What to work on:
Across all of the records below, determine the number of lines containing the string "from"; reply with that number only.

Dataset:
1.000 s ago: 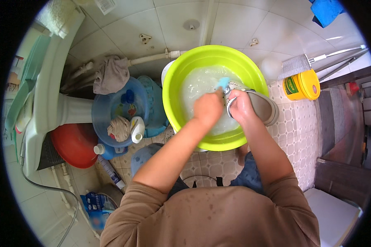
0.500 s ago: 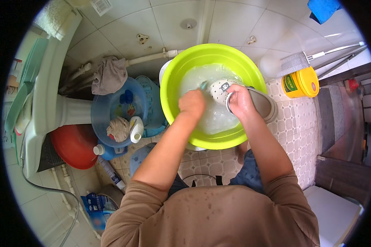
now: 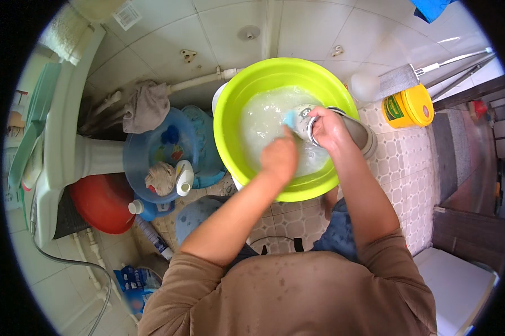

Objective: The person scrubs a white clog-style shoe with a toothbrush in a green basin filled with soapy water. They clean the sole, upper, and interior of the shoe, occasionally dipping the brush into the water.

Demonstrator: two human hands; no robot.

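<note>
A lime-green basin (image 3: 228,131) holds cloudy, soapy water (image 3: 263,109). Over its right half I hold a pale slip-on shoe (image 3: 360,135) with dark specks, a dark-edged opening and a grey inside. My right hand (image 3: 330,129) is closed on the shoe at its opening; the toe points left and down toward the water, and the heel sticks out past the rim. My left hand (image 3: 280,157) is closed round a small brush whose light-blue head (image 3: 289,119) touches the toe. Its handle is hidden in my fingers.
To the left stand a translucent blue basin (image 3: 135,162) with a rag and a white bottle (image 3: 184,178), a red basin (image 3: 104,204), a blue bottle (image 3: 151,208) and a washbasin pedestal (image 3: 98,154). A yellow bucket (image 3: 415,106) is at the right. Tiled wall rises behind.
My left hand has moved nearer to me and slightly right, bringing the brush head onto the shoe's toe. My right hand still holds the shoe, which is turned slightly. The view has shifted a little.
</note>
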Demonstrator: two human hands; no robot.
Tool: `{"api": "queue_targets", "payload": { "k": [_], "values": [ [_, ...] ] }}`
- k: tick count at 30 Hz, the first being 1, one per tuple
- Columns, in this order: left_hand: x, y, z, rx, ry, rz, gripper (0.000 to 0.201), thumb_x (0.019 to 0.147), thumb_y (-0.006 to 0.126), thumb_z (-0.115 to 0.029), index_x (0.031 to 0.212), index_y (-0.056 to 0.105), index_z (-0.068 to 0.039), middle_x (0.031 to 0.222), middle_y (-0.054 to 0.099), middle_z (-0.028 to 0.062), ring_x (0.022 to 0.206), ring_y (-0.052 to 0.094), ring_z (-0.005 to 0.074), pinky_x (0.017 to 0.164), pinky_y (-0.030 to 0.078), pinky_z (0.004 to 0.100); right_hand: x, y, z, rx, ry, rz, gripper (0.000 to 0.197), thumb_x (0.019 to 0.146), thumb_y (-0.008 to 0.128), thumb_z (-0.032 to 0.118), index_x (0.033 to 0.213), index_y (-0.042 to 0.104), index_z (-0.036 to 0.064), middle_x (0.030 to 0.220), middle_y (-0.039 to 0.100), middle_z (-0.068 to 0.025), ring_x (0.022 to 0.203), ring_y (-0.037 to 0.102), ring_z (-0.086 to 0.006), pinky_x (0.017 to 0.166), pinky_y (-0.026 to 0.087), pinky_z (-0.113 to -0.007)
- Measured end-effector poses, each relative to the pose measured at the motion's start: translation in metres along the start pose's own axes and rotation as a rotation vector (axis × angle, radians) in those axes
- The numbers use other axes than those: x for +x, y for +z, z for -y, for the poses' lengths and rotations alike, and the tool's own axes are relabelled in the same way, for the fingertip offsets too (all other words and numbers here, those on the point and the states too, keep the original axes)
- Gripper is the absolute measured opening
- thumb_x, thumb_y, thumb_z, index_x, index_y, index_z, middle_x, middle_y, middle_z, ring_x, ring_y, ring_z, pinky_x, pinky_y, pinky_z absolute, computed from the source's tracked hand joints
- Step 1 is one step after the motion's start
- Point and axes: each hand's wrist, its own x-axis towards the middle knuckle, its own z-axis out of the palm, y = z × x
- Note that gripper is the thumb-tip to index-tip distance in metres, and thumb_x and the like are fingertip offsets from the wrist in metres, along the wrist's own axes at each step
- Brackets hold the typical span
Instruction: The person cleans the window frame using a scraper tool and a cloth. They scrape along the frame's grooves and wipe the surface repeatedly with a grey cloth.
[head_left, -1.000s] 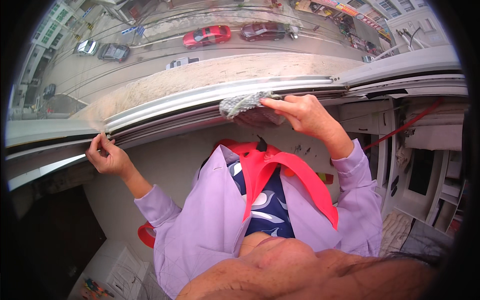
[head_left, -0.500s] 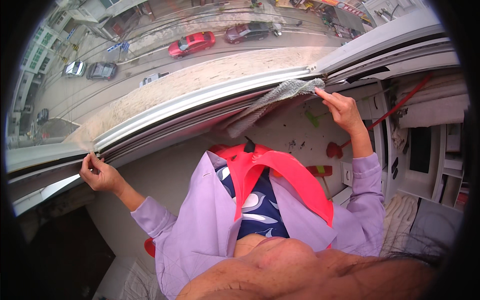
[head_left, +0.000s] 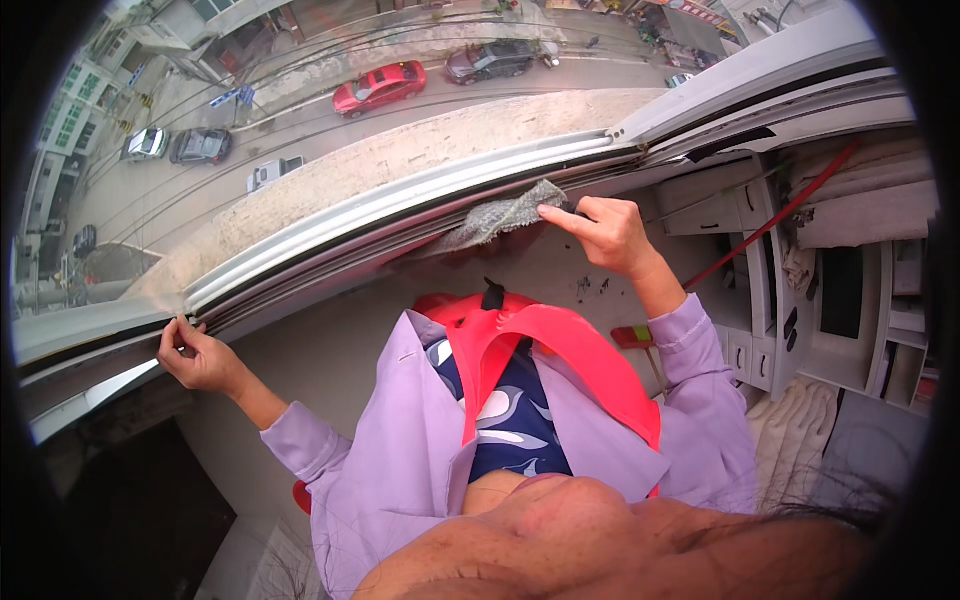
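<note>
My right hand is closed at the end of a grey, rough-textured cloth, its index finger stretched along it. A short dark piece shows between the fingers and the cloth; whether it is a handle I cannot tell. The cloth lies along the inner side of the white window frame, its far part hanging down to the left. Over on the left, my left hand pinches the edge of the frame near its corner, thumb and fingers curled together.
Beyond the frame lie a pale outer ledge and, far below, a street with a red car. Indoors, a red pole leans by white cabinets. A red and green broom head is near my right elbow.
My right hand and the cloth have moved left along the frame, and the cloth now looks more bunched. My left hand stays at the frame's left corner.
</note>
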Motion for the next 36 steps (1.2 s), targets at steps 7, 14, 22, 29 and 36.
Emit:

Task output:
2